:: Information given ::

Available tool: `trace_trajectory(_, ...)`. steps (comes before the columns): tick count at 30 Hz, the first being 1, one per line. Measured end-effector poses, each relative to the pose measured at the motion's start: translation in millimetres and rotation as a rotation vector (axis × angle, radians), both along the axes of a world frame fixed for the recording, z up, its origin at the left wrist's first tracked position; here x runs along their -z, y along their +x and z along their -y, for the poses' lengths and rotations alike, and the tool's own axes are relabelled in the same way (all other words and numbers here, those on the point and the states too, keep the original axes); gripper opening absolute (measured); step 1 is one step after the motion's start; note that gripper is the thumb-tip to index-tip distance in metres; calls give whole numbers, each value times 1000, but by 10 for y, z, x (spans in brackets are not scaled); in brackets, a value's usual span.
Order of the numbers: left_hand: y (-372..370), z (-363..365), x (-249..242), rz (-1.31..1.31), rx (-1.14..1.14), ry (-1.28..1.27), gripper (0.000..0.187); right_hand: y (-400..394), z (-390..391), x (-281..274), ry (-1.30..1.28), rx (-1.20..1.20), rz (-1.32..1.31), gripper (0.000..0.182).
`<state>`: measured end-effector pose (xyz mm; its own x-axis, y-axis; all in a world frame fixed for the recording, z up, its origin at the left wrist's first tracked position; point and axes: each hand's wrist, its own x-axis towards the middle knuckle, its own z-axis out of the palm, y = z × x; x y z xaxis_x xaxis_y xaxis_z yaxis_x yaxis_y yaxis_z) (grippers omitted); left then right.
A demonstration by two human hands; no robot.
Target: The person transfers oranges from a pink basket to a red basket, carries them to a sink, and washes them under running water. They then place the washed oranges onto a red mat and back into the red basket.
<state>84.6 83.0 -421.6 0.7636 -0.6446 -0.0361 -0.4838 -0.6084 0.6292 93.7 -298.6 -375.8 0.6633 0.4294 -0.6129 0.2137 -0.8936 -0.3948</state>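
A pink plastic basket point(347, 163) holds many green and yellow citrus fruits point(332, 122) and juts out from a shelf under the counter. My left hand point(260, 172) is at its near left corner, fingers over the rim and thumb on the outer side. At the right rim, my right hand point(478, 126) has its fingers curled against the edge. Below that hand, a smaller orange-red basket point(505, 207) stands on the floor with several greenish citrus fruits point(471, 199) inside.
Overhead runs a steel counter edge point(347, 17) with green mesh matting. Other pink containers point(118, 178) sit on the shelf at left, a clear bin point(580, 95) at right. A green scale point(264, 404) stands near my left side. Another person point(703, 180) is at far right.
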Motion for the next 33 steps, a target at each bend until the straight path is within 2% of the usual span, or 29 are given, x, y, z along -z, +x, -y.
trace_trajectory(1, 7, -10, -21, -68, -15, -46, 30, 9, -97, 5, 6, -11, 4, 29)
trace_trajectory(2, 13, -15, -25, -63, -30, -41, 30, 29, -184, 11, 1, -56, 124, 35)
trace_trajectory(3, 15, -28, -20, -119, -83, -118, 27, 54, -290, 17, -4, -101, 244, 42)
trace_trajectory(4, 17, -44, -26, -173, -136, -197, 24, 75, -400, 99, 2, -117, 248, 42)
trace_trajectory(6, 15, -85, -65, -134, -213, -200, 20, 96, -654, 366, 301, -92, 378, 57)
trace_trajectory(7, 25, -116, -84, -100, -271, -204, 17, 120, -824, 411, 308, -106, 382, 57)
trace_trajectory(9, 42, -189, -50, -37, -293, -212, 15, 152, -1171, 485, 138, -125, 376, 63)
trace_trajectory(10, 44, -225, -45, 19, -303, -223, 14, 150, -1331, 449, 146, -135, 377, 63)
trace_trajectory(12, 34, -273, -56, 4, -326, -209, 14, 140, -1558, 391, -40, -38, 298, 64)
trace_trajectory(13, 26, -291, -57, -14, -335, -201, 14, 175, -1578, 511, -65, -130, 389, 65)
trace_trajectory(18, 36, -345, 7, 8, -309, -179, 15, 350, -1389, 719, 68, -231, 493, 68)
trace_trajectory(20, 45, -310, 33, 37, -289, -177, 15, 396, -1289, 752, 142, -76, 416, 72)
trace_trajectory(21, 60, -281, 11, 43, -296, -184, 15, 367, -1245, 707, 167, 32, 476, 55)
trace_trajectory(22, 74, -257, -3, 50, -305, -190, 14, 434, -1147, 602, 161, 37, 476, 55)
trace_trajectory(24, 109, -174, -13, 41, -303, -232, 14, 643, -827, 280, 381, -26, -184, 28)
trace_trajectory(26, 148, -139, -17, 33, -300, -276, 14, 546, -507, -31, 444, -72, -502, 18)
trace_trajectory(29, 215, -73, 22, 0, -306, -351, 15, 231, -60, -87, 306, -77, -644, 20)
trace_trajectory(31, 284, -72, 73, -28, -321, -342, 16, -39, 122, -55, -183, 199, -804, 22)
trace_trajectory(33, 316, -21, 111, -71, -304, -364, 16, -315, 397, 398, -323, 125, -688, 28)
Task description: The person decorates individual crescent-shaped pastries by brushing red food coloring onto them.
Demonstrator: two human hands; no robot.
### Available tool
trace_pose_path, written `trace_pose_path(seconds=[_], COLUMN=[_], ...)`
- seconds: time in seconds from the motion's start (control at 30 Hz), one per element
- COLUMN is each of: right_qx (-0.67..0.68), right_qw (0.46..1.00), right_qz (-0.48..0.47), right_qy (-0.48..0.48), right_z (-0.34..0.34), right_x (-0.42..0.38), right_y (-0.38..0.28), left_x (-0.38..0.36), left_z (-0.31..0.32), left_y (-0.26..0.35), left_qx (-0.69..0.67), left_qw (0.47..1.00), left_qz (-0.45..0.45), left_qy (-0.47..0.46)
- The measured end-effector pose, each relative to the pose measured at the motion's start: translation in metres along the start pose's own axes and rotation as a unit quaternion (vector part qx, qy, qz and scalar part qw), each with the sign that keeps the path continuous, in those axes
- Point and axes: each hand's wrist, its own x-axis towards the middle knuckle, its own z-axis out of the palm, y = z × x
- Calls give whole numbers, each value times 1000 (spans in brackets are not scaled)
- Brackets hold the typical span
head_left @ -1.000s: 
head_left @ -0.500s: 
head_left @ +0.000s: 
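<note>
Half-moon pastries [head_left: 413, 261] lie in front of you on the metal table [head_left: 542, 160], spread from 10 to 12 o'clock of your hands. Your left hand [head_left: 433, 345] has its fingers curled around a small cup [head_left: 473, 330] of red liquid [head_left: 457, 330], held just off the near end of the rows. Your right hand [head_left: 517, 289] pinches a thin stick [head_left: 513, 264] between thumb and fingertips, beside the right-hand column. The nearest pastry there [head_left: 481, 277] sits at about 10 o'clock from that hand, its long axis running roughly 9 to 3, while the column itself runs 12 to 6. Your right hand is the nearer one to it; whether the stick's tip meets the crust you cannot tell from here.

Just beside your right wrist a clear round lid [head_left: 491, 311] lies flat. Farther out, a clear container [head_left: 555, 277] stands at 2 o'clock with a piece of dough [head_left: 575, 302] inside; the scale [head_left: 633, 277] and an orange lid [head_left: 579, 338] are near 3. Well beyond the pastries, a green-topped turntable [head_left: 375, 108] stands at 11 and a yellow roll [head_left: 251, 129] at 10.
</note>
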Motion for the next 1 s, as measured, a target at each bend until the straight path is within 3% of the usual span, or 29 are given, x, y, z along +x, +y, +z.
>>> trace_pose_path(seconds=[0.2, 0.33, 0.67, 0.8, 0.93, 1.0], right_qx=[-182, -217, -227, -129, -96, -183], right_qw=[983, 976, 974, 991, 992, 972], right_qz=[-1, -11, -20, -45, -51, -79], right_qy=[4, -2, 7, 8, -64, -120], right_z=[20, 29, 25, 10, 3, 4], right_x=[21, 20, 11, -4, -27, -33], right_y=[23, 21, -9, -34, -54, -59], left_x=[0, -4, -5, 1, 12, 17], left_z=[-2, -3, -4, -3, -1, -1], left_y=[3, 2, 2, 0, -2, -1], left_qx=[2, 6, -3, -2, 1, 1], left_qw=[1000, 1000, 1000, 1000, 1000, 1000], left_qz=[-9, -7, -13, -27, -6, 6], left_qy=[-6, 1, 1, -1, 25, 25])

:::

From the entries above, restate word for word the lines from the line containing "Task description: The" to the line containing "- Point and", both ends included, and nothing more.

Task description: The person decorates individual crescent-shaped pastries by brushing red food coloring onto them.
Demonstrator: two human hands; no robot.
### Available tool
trace_pose_path, written `trace_pose_path(seconds=[_], COLUMN=[_], ...)`
- seconds: time in seconds from the motion's start (control at 30 Hz), one per element
- COLUMN is each of: right_qx (-0.67..0.68), right_qw (0.46..1.00), right_qz (-0.48..0.47), right_qy (-0.48..0.48), right_z (-0.34..0.34), right_x (-0.42..0.38), right_y (-0.38..0.28), left_x (-0.38..0.36), left_z (-0.31..0.32), left_y (-0.26..0.35), left_qx (-0.69..0.67), left_qw (0.47..1.00), left_qz (-0.45..0.45), left_qy (-0.47..0.46)
- The measured end-effector pose, each relative to the pose measured at the motion's start: translation in metres along the start pose's own axes and rotation as a unit quaternion (vector part qx, qy, qz and scalar part qw), each with the sign that keeps the path continuous, in those axes
- Point and axes: each hand's wrist, its own x-axis towards the middle knuckle, its own z-axis out of the palm, y = z × x

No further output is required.